BEGIN Exercise data

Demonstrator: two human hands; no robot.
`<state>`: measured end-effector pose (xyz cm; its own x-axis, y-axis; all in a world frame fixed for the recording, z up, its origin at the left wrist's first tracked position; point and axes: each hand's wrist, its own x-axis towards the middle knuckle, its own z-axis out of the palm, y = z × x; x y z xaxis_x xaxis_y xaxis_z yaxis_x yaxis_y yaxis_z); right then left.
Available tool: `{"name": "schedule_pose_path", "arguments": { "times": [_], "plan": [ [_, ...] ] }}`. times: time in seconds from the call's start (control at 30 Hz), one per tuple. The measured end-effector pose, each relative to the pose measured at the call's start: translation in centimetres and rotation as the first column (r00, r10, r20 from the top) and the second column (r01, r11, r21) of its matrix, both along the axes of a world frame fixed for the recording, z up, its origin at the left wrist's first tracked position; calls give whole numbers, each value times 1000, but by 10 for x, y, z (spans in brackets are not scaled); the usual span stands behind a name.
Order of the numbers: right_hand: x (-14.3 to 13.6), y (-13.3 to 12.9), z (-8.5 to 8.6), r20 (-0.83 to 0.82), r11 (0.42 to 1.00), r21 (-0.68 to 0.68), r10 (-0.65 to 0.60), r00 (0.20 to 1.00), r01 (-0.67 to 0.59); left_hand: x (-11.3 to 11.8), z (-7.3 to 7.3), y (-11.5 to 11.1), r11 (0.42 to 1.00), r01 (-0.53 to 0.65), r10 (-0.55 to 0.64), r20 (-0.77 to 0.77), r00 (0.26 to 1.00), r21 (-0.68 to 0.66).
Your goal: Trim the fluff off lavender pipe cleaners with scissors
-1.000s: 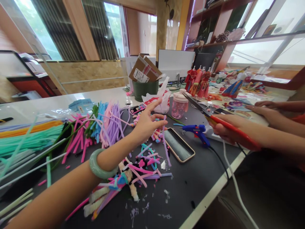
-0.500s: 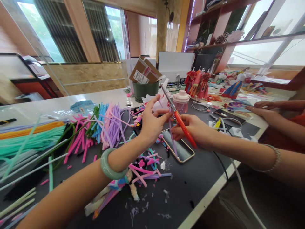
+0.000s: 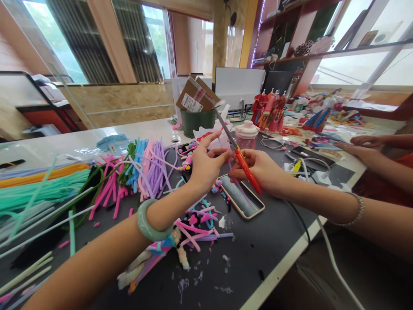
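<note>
My right hand [image 3: 260,170] is closed around the red handles of a pair of scissors [image 3: 248,168], whose blades point up and away to the left. Between the thumb and fingers of my left hand [image 3: 205,165] is a thin purple pipe cleaner [image 3: 239,186]. It passes close to the scissors and hangs down by my right fingers; whether those touch it, I cannot tell. The two hands nearly meet above a phone [image 3: 250,206] lying on the dark mat. Cut pink, purple and teal pipe cleaner pieces [image 3: 200,232] lie below my left wrist.
Bundled purple pipe cleaners [image 3: 156,168] and green ones [image 3: 48,189] cover the left side. Behind my hands stand a pink-lidded jar [image 3: 247,131] and a green bin [image 3: 197,124] holding a cardboard box. White cables [image 3: 332,258] run over the right edge. Another person's hands [image 3: 358,150] rest at far right.
The scissors and my right hand have shifted slightly, bringing the handles a little higher. The hanging end of the purple pipe cleaner has swung to the right over the phone.
</note>
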<state>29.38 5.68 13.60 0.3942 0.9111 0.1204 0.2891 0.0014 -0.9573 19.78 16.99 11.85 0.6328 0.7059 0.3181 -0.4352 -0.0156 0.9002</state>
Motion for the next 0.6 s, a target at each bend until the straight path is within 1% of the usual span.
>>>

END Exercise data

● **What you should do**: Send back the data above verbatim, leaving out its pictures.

● **Your solution**:
Demonstrator: two human hands; no robot.
`<state>`: measured end-effector pose (xyz cm; its own x-axis, y-axis; all in a world frame fixed for the recording, z up, its origin at the left wrist's first tracked position; point and axes: each hand's wrist, its own x-axis towards the middle knuckle, its own z-axis out of the palm, y = z × x; x y z xaxis_x xaxis_y xaxis_z yaxis_x yaxis_y yaxis_z); right then left.
Available tool: `{"name": "schedule_pose_path", "arguments": { "times": [_], "plan": [ [_, ...] ] }}`. times: time in seconds from the call's start (control at 30 Hz), one per tuple. The measured end-effector pose, each relative to the pose measured at the call's start: translation in centimetres and rotation as the first column (r00, r10, r20 from the top) and the second column (r01, r11, r21) of its matrix, both along the axes of a world frame fixed for the recording, z up, its origin at the left wrist's first tracked position; calls give whole numbers, each value times 1000, but by 10 for x, y, z (spans in brackets are not scaled); the usual span stands behind a name.
Order of the numbers: right_hand: x (-14.3 to 13.6), y (-13.3 to 12.9), z (-8.5 to 8.6), r20 (-0.83 to 0.82), r11 (0.42 to 1.00), r21 (-0.68 to 0.68), r10 (-0.65 to 0.60), r00 (0.20 to 1.00), r01 (-0.67 to 0.59); left_hand: x (-11.3 to 11.8), z (-7.3 to 7.3), y (-11.5 to 11.1), r11 (0.42 to 1.00), r01 (-0.53 to 0.65), r10 (-0.55 to 0.64), r20 (-0.77 to 0.77), r00 (0.26 to 1.00), r21 (-0.68 to 0.66).
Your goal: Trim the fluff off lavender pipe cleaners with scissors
-1.000s: 
-0.500s: 
+0.000s: 
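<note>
My right hand [image 3: 260,170] is closed around the red handles of a pair of scissors [image 3: 248,168], whose blades point up and away to the left. Between the thumb and fingers of my left hand [image 3: 205,165] is a thin purple pipe cleaner [image 3: 239,186]. It passes close to the scissors and hangs down by my right fingers; whether those touch it, I cannot tell. The two hands nearly meet above a phone [image 3: 250,206] lying on the dark mat. Cut pink, purple and teal pipe cleaner pieces [image 3: 200,232] lie below my left wrist.
Bundled purple pipe cleaners [image 3: 156,168] and green ones [image 3: 48,189] cover the left side. Behind my hands stand a pink-lidded jar [image 3: 247,131] and a green bin [image 3: 197,124] holding a cardboard box. White cables [image 3: 332,258] run over the right edge. Another person's hands [image 3: 358,150] rest at far right.
The scissors and my right hand have shifted slightly, bringing the handles a little higher. The hanging end of the purple pipe cleaner has swung to the right over the phone.
</note>
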<state>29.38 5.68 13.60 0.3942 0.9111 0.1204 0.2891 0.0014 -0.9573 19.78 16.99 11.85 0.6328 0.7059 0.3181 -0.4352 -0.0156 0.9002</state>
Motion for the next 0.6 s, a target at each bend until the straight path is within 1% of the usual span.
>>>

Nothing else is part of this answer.